LHMarshall commented 11 months ago

Check to see if eval/parse functions can force these starting values to be created within bootdht and see if this is a way to ensure that they are passed in to the parallel processes.

lenthomas commented 11 months ago

Hi @LHMarshall, regarding an update to the documentation for bootdht, we currently say (under "Parallelization"):

It is also hard to debug any issues in summary_fun so it is best to run a small number of bootstraps first in parallel to check that things work. On Windows systems summary_fun does not have access to the global environment when running in parallel, so all computations must be made using only its ests and fit arguments (i.e., you can not use R objects from elsewhere in that function, even if they are available to you from the console).

This implies summary_fun does have access to the global environment when running in non-Windows OSs. Is that actually correct?

Anyway, here's an additional suggested paragraph, to go after the one above (i.e., still under parallelization):

Another consequence of the global environment being unavailable inside parallel bootstraps is that any starting values in the model object passed in to bootdht must be hard coded (otherwise you get back 0 successful bootstraps). For a worked example showing this, see the camera trap distance sampling online example.

lenthomas commented 1 week ago

I am tempted to close this issue since there seems no real need to resolve it, and it seems like a big job. Comments @LHMarshall / @erex?

erex commented 1 week ago

Came about as a result of fiddling with starting values as I recall. If @lenthomas is happy with bootstrap performance for CTDS without starting values, then it can be closed.

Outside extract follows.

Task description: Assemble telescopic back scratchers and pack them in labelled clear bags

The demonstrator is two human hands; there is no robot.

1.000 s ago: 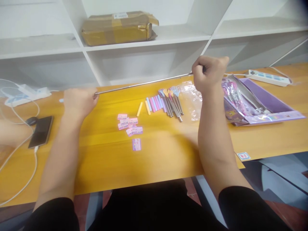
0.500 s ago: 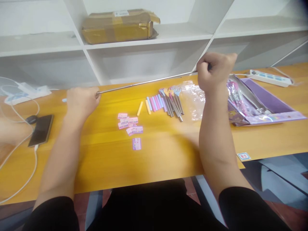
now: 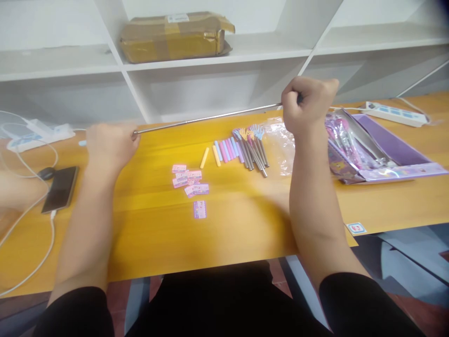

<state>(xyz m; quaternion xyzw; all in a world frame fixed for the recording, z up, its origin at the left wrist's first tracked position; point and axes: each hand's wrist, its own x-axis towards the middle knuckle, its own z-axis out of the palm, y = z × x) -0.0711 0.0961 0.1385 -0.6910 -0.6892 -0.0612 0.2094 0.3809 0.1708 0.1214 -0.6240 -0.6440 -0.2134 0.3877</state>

lenthomas commented 1 week ago

Thanks @erex.

It is possible to have starting values in the parallelized bootstrap - they just need to be hard coded in. The reason for dependence on objects in the global environment is a deep-level R issue and will be hard to solve, for relatively small gain. Bootstrap analysis of the same data in our R CTDS example in DistWin is order(s) of magnitude faster, wheter the R version is run with MCDS.exe or the new build-in optimizer. This makes me think there are other reasons why the bootstrap in R is relatively slow -- likely to do with the amount of overhead involved in passing data around. This is something that could be looked into at some point in the future, so I'll raise a low priority enhancement issue about it and reference here.